▶ WHAT THIS TASK INVOLVES: How many of the lines in the data contain "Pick"? Give only the number.

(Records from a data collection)
◆ ◆ ◆

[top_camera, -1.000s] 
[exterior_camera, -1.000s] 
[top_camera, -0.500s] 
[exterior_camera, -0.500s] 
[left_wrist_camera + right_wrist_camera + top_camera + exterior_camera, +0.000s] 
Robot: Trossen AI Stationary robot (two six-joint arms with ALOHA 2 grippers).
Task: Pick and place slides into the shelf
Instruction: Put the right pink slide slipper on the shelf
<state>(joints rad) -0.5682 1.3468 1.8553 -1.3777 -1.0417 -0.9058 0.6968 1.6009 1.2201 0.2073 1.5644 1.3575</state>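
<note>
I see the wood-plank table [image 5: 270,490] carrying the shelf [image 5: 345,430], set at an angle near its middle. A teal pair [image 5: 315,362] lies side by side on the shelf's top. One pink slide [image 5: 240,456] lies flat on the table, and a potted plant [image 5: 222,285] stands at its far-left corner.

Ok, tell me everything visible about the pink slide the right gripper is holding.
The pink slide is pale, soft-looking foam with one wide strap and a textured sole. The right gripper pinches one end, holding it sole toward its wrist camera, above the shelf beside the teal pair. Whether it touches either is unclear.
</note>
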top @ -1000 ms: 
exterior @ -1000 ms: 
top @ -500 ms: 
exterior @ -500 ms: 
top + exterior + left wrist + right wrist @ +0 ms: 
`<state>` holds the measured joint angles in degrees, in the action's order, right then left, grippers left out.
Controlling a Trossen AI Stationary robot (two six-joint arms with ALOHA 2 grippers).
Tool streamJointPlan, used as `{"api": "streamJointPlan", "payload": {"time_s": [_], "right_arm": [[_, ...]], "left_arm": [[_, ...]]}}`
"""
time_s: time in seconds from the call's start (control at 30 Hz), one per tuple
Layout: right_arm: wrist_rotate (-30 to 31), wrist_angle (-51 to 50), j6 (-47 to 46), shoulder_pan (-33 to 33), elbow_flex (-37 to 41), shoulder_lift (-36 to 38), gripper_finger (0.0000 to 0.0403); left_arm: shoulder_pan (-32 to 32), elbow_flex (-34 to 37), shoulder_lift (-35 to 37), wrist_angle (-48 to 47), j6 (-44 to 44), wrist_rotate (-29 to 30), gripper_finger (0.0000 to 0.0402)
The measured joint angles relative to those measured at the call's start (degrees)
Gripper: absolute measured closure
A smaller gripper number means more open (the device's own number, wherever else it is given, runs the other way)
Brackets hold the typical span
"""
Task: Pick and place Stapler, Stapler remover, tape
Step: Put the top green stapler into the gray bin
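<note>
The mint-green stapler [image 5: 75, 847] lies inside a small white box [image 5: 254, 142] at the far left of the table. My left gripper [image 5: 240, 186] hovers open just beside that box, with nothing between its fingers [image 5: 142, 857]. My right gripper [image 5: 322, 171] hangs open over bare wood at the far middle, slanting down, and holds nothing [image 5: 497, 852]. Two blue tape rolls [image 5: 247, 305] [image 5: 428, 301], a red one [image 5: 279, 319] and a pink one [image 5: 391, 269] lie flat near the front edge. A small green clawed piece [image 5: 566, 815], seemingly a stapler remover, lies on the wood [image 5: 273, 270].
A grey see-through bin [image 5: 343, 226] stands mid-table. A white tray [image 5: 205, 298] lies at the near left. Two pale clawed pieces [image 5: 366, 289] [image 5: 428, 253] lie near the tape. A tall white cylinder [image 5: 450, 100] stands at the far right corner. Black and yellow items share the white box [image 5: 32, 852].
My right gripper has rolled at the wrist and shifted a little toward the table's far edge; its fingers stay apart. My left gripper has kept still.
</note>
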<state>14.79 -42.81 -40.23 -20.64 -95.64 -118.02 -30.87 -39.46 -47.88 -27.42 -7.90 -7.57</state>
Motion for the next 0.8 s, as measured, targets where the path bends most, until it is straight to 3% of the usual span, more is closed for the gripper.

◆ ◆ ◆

▶ TASK RESULT: 2